In those 8 years, she has been paying taxes and social security, and having taxes and social security paid on her behalf (by Sara, anyway).

She’s been contributing to her local economy AND sending money to her family in her home country.

She has been taking public transportation to her jobs because she can’t get a driver’s license.

She has had to speak to her mother on the phone for that entire time, because she can’t leave the United States or she won’t get back in the country.

She has been an upstanding… non-citizen.

She lives in an apartment with her cousins whose immigration status is current and who can put their names on a lease.

I would guess that she lives fearfully—even if only mildly—every day.

Have I mentioned that she’s lovely, caring, timely, and dependable?

I know that to some people, it doesn’t matter who she is. It never will. She overstayed her visa. She should have left the United States. She is not lawfully present in our country. She shouldn’t be working. They think she’s taking a job from an American who is unemployed.

These people don’t understand why Immigration and Customs Enforcement officers don’t hunt her down and haul her off.

These are the same people who voted against Eric Cantor in the recent primary elections in Virginia.

Don’t get me wrong. I’m not a huge fan of Eric Cantor generally. (Entertainingly, I did shake his hand once. He was sitting behind me at a Coldplay concert. That’s not a joke.) But unlike the ideologues of the Tea Party who defeated him, Eric Cantor was at least willing to enter into the debate about immigration reform.

Comprehensive immigration reform (or CIR, as we call it in the biz), would allow lovely, caring, timely, dependable people like Lucy to identify themselves as present, file paperwork to demonstrate that they are not criminals, and to obtain a temporary worker status with an eventual pathway to citizenship.

It’s not full-on amnesty the way the Tea Partiers make it out to be.

And the way that the bill is written (trust me, I’ve read it), it would not be a setback in national security. Quite the opposite. It funds enforcement first. It sends its beneficiaries to the “back of the line” for citizenship quotas. But it fixes a lot of problems with our immigration system, and it allows people like Lucy to come “out of the shadows.”

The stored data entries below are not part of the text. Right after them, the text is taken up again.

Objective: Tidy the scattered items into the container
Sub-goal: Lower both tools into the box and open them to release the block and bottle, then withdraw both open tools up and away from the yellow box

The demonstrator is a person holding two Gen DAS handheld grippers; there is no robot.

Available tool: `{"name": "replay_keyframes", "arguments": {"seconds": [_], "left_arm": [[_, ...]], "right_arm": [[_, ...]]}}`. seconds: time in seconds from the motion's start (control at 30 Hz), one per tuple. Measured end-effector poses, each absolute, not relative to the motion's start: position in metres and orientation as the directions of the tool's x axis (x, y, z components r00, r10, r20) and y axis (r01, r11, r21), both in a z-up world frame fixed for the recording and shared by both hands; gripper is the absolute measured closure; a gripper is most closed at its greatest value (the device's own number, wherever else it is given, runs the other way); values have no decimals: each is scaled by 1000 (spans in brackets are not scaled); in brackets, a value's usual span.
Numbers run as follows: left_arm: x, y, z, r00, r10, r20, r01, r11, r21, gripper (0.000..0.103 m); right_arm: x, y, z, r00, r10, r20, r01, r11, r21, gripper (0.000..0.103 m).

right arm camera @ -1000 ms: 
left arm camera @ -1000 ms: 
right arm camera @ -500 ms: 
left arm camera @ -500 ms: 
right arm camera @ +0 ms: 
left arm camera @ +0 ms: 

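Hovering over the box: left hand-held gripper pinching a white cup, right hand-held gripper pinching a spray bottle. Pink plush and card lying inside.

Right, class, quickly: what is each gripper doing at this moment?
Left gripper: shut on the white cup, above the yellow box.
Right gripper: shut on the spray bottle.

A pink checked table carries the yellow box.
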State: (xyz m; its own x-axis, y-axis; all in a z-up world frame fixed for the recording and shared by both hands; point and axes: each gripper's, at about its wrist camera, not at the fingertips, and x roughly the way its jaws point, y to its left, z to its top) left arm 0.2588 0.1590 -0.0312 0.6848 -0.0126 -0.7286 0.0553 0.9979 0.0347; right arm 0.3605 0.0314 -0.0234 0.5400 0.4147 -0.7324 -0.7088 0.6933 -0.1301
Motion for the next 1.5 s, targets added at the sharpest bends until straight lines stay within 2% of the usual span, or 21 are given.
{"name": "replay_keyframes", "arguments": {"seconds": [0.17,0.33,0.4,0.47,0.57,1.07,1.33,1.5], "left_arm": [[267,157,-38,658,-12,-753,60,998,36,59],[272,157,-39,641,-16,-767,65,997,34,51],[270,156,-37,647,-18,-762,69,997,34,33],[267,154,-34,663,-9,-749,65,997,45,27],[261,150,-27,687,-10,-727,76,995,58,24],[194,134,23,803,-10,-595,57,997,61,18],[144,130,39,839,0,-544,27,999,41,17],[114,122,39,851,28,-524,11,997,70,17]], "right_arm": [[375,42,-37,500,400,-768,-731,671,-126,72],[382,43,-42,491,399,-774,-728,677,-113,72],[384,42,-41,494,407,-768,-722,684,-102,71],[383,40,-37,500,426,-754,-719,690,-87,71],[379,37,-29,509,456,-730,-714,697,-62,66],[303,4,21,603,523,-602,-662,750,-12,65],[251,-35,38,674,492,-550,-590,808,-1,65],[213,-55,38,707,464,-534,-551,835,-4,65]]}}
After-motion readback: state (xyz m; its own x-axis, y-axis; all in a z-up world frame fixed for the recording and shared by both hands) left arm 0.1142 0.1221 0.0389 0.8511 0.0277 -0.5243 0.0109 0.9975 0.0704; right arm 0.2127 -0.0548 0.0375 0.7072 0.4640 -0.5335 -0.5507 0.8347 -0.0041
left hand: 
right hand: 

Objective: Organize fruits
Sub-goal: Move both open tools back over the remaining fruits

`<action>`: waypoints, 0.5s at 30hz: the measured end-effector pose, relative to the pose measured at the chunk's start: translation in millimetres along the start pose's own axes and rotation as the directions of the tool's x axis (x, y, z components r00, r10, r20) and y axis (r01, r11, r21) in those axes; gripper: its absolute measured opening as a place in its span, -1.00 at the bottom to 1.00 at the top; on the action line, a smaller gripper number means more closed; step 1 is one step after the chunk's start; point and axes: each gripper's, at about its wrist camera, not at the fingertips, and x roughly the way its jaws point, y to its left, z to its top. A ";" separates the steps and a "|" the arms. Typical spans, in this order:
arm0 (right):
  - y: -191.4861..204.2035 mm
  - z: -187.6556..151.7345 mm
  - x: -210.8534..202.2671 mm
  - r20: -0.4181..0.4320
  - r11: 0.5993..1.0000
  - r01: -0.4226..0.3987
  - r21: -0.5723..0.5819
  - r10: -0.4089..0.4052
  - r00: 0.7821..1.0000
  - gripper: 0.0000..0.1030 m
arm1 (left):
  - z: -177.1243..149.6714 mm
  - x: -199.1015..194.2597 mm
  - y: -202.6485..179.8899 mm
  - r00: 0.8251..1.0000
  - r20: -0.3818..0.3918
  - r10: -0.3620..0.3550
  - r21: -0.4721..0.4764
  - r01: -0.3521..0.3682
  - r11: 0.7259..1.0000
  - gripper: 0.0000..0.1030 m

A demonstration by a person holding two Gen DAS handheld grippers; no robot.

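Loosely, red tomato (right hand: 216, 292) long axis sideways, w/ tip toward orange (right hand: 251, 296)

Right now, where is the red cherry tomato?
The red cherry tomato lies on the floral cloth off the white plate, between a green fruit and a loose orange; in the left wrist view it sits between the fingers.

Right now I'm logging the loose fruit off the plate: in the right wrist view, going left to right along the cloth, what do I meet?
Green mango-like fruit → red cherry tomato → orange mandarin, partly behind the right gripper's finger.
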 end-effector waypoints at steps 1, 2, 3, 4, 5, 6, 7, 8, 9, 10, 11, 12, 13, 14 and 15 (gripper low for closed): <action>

And we aren’t talking about terrorists, here, people. We are talking about people just like Lucy. Under the proposed comprehensive immigration reform bill, anyone who is inadmissible for national security concerns… is INADMISSABLE.

Anyone with a felony…. INADMISSABLE.

Two weeks ago I rode my bike 128 miles from Monterey, CA, to San Francisco, CA. Yes, in one day. Early in the ride, just north of Monterey, we biked through strawberry fields. The fields went on and on and on. Forever, you might even say. And up and down those rows of strawberries were people, Hispanic in appearance, hunched over. Picking.

I didn’t let anyone see me cry.

I think of them every time I walk into a grocery store and see strawberries.

Today, I ushered people to their seats and handed out flags at my first ever naturalization ceremony, where a colleague of mine swore in 1,111 new citizens of the United States. They came from 104 different countries.

Everyone saw me cry.

People like Lucy and like those hard, hard working people picking strawberries shouldn’t have to live in fear and “sit tight” and wait another two? four? seven? years for our politicians to enter into the debate and fix our immigration system.